* _WHAT YOU ARE ASKED TO DO_
Give back exactly the lines from the start of the entries below to the line holding "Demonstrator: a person", that line included, and leave every picture out.

[Data records]
********

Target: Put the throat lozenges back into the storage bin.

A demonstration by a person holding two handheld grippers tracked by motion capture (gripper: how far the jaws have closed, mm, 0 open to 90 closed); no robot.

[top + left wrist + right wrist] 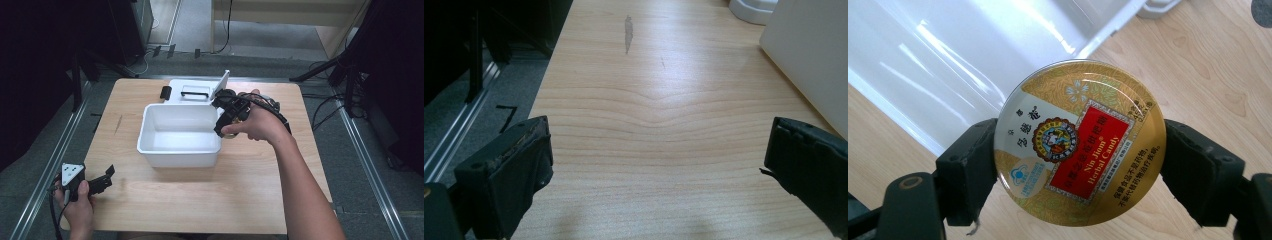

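holding a round candy tin (1079, 145) by its rim in the right gripper (1079, 150), jaws pinching it from both sides, just beside the right wall of the open white box (180, 134), above the table (250, 190). probably best to carry the tin over that wall, keep it level, lower toward the bare bottom, then release gently. worth minding the raised lid (220, 85) behind. left gripper (100, 184) parked near the table's front left corner, jaws spread wide, holding nothing, well apart from the box.
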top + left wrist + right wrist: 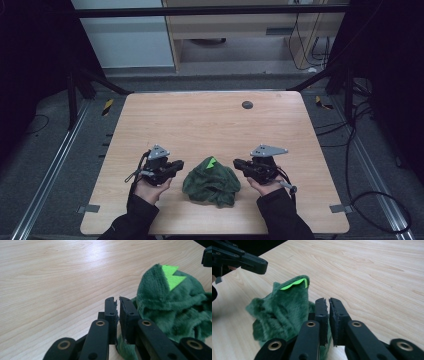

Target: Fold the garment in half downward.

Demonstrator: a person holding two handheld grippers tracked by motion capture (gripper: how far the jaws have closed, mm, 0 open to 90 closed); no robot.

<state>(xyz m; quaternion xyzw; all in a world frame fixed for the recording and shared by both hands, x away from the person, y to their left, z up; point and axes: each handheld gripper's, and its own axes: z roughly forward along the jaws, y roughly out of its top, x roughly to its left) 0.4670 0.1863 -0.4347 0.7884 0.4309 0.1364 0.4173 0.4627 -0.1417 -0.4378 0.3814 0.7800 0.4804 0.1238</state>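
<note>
Green plush, crumpled into a low heap, is what both grippers are set around: the fleece garment (212, 181) lies near the front edge of the tabletop (210, 120), about midway between its left and right edges, with a bright lime zigzag trim (211, 162) poking up at the far side of the heap. The left gripper (175, 166) sits just beside the heap on its left and the right gripper (239, 163) just beside it on its right, both pointing inward, so the cloth lies straight between the two sets of jaws. Neither hand looks clearly nearer; they flank it about evenly. In the left gripper view the left gripper's jaws stand nearly together with a thin slit between the pads, the garment (175, 307) off to their right and a scrap of green showing low in the slit, so they may be pinching an edge of it, though the angle is too poor to be sure. In the right gripper view the right gripper's jaws are likewise almost closed, with the garment (284, 312) to their left and green visible below the pads. The heap has no clear long axis; judging by this, any coming lift or spread turns on each gripper holding its own side edge and drawing outward toward the tabletop's left and right edges.
</note>
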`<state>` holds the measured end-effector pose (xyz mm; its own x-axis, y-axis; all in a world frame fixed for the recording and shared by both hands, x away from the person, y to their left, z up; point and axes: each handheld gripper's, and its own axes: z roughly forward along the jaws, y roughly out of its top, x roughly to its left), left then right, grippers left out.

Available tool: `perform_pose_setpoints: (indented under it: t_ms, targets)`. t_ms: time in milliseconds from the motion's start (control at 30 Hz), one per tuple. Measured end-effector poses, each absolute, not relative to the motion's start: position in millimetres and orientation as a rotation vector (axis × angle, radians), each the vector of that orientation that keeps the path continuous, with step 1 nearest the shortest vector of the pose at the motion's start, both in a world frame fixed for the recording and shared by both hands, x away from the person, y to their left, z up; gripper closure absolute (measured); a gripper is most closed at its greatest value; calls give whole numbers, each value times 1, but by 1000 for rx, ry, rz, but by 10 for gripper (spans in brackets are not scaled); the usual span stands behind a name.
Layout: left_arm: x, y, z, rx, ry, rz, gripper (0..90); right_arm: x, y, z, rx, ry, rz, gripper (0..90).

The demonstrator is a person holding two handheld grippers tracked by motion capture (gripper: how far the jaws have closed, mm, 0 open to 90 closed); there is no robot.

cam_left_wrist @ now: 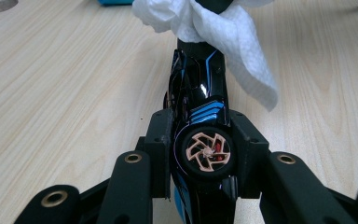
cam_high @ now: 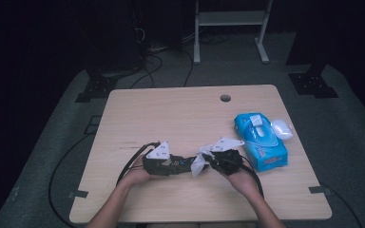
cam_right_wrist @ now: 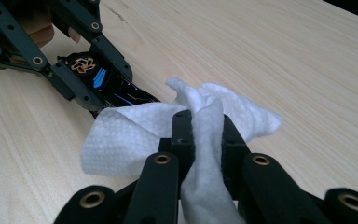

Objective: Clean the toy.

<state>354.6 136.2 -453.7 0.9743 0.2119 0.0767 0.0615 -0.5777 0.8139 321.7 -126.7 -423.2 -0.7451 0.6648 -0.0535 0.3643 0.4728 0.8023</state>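
A black toy car (cam_left_wrist: 198, 100) with blue stripes and an orange-spoked wheel lies on its side, clamped between the jaws of my left gripper (cam_left_wrist: 200, 140). In the high view the left gripper (cam_high: 171, 164) holds the car low over the table's front middle. My right gripper (cam_right_wrist: 204, 128) is shut on a white wet wipe (cam_right_wrist: 135, 135) whose loose folds drape over the car's far end (cam_right_wrist: 121, 91). From above, the wipe (cam_high: 200, 161) sits between the two grippers, with the right gripper (cam_high: 216, 159) just right of it.
A blue pack of wipes (cam_high: 261, 140) lies at the right side of the wooden table (cam_high: 180, 114), with a white rounded object (cam_high: 281, 128) beside it. A cable hole (cam_high: 225, 98) is near the far edge. Cables trail from both grippers.
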Motion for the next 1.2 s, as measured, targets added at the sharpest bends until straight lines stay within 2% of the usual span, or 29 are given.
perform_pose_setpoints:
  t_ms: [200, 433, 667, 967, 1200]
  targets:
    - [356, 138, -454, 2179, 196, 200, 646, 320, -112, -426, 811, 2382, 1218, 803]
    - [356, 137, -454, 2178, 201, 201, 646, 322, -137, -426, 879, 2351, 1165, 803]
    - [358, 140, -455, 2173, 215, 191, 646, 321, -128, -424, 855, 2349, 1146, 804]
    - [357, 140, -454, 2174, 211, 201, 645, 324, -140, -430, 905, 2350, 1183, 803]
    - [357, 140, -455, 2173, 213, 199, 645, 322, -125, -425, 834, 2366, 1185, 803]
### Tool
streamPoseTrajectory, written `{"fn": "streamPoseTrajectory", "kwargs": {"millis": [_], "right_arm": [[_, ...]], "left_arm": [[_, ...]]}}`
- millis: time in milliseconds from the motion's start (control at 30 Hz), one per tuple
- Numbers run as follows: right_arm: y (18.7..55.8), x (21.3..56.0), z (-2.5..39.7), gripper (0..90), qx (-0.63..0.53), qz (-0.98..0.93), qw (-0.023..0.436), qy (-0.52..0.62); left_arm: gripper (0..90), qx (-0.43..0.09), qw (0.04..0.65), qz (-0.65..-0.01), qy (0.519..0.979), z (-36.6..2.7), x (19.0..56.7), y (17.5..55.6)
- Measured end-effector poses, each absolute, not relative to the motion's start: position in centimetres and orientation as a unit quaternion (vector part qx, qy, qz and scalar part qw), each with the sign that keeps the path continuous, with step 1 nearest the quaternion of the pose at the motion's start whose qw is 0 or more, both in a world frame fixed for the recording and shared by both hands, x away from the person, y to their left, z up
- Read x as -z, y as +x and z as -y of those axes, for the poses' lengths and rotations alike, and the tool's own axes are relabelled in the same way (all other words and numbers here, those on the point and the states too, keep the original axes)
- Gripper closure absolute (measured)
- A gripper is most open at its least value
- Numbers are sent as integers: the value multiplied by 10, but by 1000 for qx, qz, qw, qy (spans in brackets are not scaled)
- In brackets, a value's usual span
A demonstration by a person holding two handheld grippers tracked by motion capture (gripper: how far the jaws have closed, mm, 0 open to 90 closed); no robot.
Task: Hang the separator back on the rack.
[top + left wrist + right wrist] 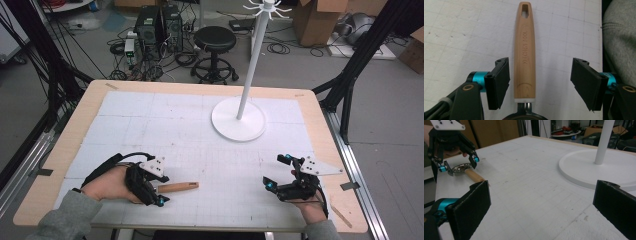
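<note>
A kitchen tool with a light wooden handle [178,187] lies flat on the white gridded mat. My left gripper [159,190] stands open astride the handle's near end. In the left gripper view the handle [524,50], stamped KITCHEN TOOL, runs up between the jaws, close to the left pad [499,82] and well apart from the right pad [586,83]. The right gripper view shows the tool's round metal head [461,168] under the left gripper [459,163]. My right gripper [275,171] is open over bare mat at the front right, with nothing between its pads [471,207].
A white stand with a round base [238,120] and a tall pole [252,65] rises at the back right of the table. The base [584,167] lies ahead of the right gripper. A stool [215,40], computers and cardboard boxes sit on the floor beyond.
</note>
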State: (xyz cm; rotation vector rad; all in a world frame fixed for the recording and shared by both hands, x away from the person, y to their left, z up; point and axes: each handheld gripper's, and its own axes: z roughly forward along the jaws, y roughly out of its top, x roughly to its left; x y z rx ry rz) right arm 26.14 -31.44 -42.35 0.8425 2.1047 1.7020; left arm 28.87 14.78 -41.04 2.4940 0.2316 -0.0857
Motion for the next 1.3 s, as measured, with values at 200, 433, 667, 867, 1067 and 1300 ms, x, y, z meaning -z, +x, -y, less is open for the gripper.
{"fn": "streamPoseTrajectory", "kwargs": {"millis": [200,433,667,867,1067,1300], "right_arm": [[261,423,314,6,-595,-733,152,294],[261,423,313,6,-594,-735,150,291],[261,423,314,6,-595,-733,150,294],[261,424,314,6,-594,-735,148,293],[262,424,315,6,-594,-734,149,293],[261,425,314,6,-593,-735,147,294]], "left_arm": [[359,28,300,-89,949,-148,413,290],[397,29,297,-94,950,-148,414,290],[422,18,279,-90,956,-151,415,292],[435,16,263,-88,961,-150,419,291],[449,10,257,-89,962,-153,418,292],[453,0,236,-82,968,-156,417,292]]}}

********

* _RESPONSE AREA_
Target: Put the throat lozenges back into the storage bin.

A demonstration by a person holding two handheld grippers tracked by motion capture (gripper: how far the jaws have closed, mm, 0 open to 90 closed); no robot.

[top + left wrist + right wrist] 

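holding a round candy tin (1079, 145) by its rim in the right gripper (1079, 150), jaws pinching it from both sides, just beside the right wall of the open white box (180, 134), above the table (250, 190). probably best to carry the tin over that wall, keep it level, lower toward the bare bottom, then release gently. worth minding the raised lid (220, 85) behind. left gripper (100, 184) parked near the table's front left corner, jaws spread wide, holding nothing, well apart from the box.
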top + left wrist + right wrist: 

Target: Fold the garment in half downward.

Demonstrator: a person holding two handheld grippers tracked by motion capture (gripper: how far the jaws have closed, mm, 0 open to 90 closed); no robot.

No more work is left in this exercise.